## Task item
Reproduce the full listing exactly.

━━━━

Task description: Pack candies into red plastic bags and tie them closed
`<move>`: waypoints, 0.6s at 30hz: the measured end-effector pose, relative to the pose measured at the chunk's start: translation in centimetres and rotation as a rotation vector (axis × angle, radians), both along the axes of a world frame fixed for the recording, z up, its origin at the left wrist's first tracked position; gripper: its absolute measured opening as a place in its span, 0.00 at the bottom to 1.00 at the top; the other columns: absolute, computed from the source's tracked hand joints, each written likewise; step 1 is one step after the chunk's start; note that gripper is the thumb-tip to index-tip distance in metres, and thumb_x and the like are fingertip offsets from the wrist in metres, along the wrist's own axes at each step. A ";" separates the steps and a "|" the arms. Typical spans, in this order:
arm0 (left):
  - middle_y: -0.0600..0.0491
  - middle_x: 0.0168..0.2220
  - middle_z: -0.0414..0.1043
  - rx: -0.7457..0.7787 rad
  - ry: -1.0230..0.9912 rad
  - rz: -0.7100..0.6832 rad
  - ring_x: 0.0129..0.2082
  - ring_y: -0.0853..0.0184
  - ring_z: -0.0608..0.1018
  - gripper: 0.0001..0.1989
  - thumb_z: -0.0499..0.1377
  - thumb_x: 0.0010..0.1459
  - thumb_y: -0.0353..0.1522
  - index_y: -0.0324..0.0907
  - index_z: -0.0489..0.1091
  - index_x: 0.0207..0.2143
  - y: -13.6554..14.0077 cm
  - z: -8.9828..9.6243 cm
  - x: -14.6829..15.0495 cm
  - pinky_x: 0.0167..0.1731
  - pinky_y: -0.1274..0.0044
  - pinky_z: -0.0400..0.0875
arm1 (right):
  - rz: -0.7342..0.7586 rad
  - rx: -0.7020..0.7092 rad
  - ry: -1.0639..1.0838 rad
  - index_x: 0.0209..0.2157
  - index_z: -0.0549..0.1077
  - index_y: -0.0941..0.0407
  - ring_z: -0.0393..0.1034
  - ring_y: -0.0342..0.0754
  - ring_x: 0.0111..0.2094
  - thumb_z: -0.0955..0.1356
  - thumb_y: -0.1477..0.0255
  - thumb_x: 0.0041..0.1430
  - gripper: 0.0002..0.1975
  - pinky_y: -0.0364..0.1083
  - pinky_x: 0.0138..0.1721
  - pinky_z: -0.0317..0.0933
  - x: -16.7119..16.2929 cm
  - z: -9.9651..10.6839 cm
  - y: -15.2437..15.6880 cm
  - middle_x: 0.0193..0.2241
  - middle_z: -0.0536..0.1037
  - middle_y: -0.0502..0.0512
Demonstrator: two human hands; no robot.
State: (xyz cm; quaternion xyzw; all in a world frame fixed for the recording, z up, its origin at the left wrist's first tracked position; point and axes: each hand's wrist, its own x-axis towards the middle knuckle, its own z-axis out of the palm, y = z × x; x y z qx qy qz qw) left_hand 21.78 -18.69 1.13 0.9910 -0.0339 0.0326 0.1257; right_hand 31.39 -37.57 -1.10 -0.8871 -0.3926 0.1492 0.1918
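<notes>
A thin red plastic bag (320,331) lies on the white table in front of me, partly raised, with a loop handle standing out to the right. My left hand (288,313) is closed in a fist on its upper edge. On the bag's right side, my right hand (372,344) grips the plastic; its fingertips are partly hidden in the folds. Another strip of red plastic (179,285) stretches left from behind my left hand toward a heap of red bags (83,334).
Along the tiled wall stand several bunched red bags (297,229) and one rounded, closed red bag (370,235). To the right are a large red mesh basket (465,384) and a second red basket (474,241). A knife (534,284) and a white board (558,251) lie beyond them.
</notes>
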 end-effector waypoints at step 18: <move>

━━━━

## Answer
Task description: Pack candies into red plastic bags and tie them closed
`<move>`: waypoints, 0.6s at 30hz: the measured end-effector pose, relative to the pose measured at the chunk's start: translation in centimetres and rotation as a rotation vector (axis × angle, radians), both along the axes of a world frame fixed for the recording, z up, its origin at the left wrist's first tracked position; gripper: its absolute measured opening as a place in its span, 0.00 at the bottom to 1.00 at the top; the other columns: absolute, computed from the source's tracked hand joints, each written likewise; step 1 is one step after the chunk's start; note that gripper is the thumb-tip to index-tip distance in metres, and thumb_x and the like are fingertip offsets from the wrist in metres, along the wrist's own axes at each step. A ";" separates the steps and a "|" the arms. Typical spans, in this order:
arm0 (left):
  - middle_y: -0.0600..0.0491
  - middle_x: 0.0168..0.2220
  - middle_z: -0.0414..0.1043
  - rx: -0.7457..0.7787 rad
  - ry: -1.0230..0.9912 rad
  - rz: -0.7100..0.6832 rad
  - ring_x: 0.0129..0.2082
  - ring_y: -0.0853..0.0184
  - ring_z: -0.0608..0.1018
  - gripper: 0.0001..0.1989
  - thumb_z: -0.0499..0.1377
  - thumb_x: 0.0010..0.1459
  - thumb_y: -0.0353..0.1522
  - index_y: -0.0324..0.0907
  - index_z: -0.0489..0.1091
  - index_x: 0.0207..0.2143
  - y: -13.6554..14.0077 cm
  - z: -8.9828..9.6243 cm
  - x: -14.6829..15.0495 cm
  - pinky_x: 0.0167..0.1731
  - pinky_y: -0.1274..0.0044
  - pinky_z: -0.0400..0.0875
arm1 (right):
  - rz: -0.7342..0.7586 rad
  - rx: -0.7020..0.7092 rad
  - ry: -1.0639..1.0838 rad
  - index_x: 0.0209..0.2157
  - index_z: -0.0549..0.1077
  - index_y: -0.0941..0.0407
  - ring_z: -0.0393..0.1034
  - ring_y: -0.0342..0.0754
  - ring_x: 0.0111..0.2094
  - thumb_z: -0.0955..0.1356
  - thumb_y: -0.1477..0.0255
  - thumb_x: 0.0041..0.1430
  - gripper: 0.0002..0.1975
  - pinky_y: -0.0364..0.1083
  - pinky_x: 0.0138..0.1721
  - pinky_z: -0.0317..0.0933
  - x: -16.7119..16.2929 cm
  - z: -9.9651..10.6839 cm
  - y: -15.2437..15.6880 cm
  - middle_x: 0.0193..0.2241
  - middle_z: -0.0536..0.1037
  - middle_y: -0.0502..0.0512
Demonstrator: two human hands; no robot.
State: (xyz cm; quaternion xyzw; all in a world frame fixed for the recording, z up, its origin at the left wrist's first tracked position; point and axes: each hand's wrist, its own x-axis towards the middle knuckle, its own z-axis out of the palm, y = z × x; x y z qx qy qz qw) left_hand 21.78 -18.69 1.13 0.9910 -0.0339 0.0326 0.1257; right_hand 31.39 -37.57 -1.10 -0.8871 -0.3926 0.1492 0.1918
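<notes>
A thin red plastic bag (320,331) lies on the white table in front of me, partly raised, with a loop handle standing out to the right. My left hand (288,313) is closed in a fist on its upper edge. On the bag's right side, my right hand (372,344) grips the plastic; its fingertips are partly hidden in the folds. Another strip of red plastic (179,285) stretches left from behind my left hand toward a heap of red bags (83,334).
Along the tiled wall stand several bunched red bags (297,229) and one rounded, closed red bag (370,235). To the right are a large red mesh basket (465,384) and a second red basket (474,241). A knife (534,284) and a white board (558,251) lie beyond them.
</notes>
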 end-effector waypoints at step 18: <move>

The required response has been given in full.